One thing to note is that we never ran Metro 2033 on PS3, we only architected for it. The studio has a lot of console gamers but not that many console developers, and Microsoft has put in a great effort to lower the entry barrier via their clearly superior tools, compilers, analysers, etc.
Overall, personally I think we both win. Our decision to architect for the "more difficult" platform paid off almost immediately. The whole game was ported to 360 in 19 working days. Although they weren't eight-hour days.
When your rendering engine employs deferred shading you have a lot more flexibility to do this. From the start you have several LDR buffers in different colour-spaces that are not yet shaded. That's only at the end of the pipeline (the shading itself) where you have the HDR output. And yes, at that point we split the HDR data into two 10-bit per-channel buffers, and then run post-processing on them producing the single 10-bit per channel image which is sent to display.
The PS3 uses the same approach except that buffers are 8-bit per channel. The buffers are full 720p by the way. The PC-side is slightly different: we don't split the output before post-processing, running everything in a single FP16 buffer.
The PC version has all of these techniques available (although we aren't sure yet what to allow in the final build). The 360 was running deferred rotated grid super-sampling for the last two years, but later we switched it to use AAA. That gave us back around 11MB of memory and dropped AA GPU load from a variable 2.5-3.0 ms to constant 1.4ms. The quality is quite comparable.

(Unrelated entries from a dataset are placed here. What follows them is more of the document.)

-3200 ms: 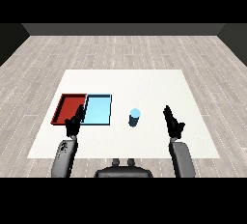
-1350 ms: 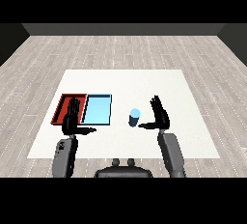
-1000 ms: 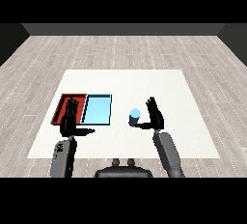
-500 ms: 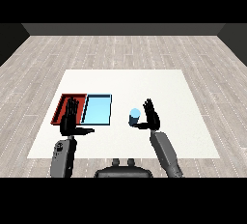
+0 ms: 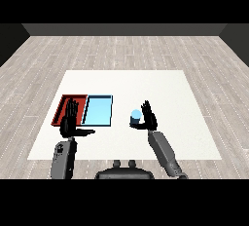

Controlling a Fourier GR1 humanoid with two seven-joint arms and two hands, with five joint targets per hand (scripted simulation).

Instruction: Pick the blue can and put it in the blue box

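From the head view, one white desk (image 5: 146,81) carried two trays side by side, one red tray (image 5: 63,104) at the left and one light blue tray (image 5: 97,110) to its right. One blue can (image 5: 135,117) stood upright on the desk, right of the blue tray and apart from it. The right hand (image 5: 149,118) stood just beside the can, fingers straight and apart, clamped on nothing. The left hand (image 5: 69,122) hovered over the red tray's near edge, fingers straight, thumb out sideways.

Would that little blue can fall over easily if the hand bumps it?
Possibly: the blue can stands upright on the white table, so a sideways nudge from the right hand might tip it. Once down, its round shape would probably roll.
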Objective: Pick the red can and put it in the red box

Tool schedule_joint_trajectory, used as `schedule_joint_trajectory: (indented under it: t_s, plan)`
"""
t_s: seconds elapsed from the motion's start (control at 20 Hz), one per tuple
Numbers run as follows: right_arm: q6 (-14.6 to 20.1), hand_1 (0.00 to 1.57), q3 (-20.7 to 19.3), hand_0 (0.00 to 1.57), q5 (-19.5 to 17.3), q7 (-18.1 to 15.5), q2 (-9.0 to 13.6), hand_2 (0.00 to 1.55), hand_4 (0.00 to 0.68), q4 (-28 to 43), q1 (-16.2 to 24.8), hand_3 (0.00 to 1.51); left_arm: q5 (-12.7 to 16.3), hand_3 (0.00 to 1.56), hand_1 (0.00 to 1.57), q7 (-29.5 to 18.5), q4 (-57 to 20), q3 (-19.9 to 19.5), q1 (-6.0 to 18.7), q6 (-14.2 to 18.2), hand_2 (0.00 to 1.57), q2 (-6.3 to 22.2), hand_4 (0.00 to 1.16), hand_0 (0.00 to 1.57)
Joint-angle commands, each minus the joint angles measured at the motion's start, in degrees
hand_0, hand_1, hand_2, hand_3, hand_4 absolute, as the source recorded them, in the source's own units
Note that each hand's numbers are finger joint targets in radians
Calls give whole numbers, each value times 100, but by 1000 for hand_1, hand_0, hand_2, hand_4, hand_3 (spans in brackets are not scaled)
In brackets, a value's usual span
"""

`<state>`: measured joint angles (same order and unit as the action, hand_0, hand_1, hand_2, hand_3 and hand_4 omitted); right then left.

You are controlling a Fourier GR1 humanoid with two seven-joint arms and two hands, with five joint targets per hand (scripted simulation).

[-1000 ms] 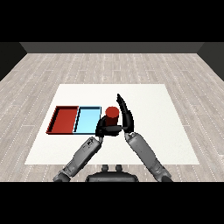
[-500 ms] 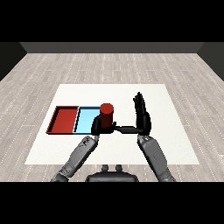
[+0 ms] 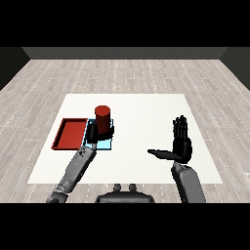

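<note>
Head view: our left hand curls round the red can, upright above the light blue tray; our right hand hangs apart, fingers straight. Carry under way, we judge; next, leftward over the red tray.

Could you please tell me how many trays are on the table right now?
2. The red tray lies at the left of the table. The light blue tray lies right beside it, partly covered by the left hand, which holds the red can above it.
</note>
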<state>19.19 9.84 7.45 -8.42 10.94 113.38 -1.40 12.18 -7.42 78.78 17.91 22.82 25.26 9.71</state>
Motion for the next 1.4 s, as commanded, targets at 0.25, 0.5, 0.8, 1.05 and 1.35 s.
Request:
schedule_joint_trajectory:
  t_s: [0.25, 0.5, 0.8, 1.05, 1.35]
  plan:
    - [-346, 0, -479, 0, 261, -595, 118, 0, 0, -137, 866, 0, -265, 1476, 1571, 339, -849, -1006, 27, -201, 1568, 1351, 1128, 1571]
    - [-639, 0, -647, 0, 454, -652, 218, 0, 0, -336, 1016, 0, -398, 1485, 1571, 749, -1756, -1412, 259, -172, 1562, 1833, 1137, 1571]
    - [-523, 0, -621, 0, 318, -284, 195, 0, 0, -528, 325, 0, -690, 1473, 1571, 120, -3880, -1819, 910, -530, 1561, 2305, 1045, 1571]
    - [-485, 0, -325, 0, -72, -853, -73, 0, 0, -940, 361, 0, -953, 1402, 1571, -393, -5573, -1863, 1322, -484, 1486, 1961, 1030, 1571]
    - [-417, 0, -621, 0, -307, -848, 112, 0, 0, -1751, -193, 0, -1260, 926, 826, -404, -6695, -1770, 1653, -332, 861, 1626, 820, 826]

The AAA works slightly different from how you assume. It doesn't have explicit edge-detection. The closest explanation of the technique I can imagine would be that the shader internally doubles the resolution of the picture using pattern/shape detection (similar to morphological AA) and then scales it back to original resolution producing the anti-aliased version.
Because the window of pattern-detection is fixed and rather small in GPU implementation, the quality is slightly worse for near-vertical or near-horizontal edges than for example MLAA.
Yes, all the techniques can work together although the performance hit will be too much for the current generation of hardware.
Speaking from the Metro 2033 perspective, it was an easy choice! The player spends more than half of the game under the ground. That means deep dark tunnels and poorly-lit rooms (there are no electricity sources apart from the generators). From the engine perspective - to make it visually interesting, convincing and thrilling - we needed a huge amount of rather small local light sources. Deferred lighting is the perfect choice.
Their implementation seems to be badly optimised. Otherwise why do they have pre-calculated light-mapping? Why do they light dynamic stuff differently to the rest of the world with light-probe similar stuff?
From our experience you need at least 150 full-fledged light-sources per frame to have indoor environments look good and natural, and many more to highlight such things like eyes, etc. It seems they just missed that performance target.
That's natural extension of a "traditional" deferred rendering solution. Actually I don't know why others don't do that. While being deferred you first store some attributes (later used by shading) in several buffers, then you light the scene, and then shade it. So to do a mirror for example, all you need to do is just store mirrored attributes in the first pass and everything works as usual. We use such system a lot for water, mirrors and everything else which is reflective.
On PC we do even more interesting deferred stuff; we do deferred sub-scattering specifically tailored for human skin shading. But that's another story...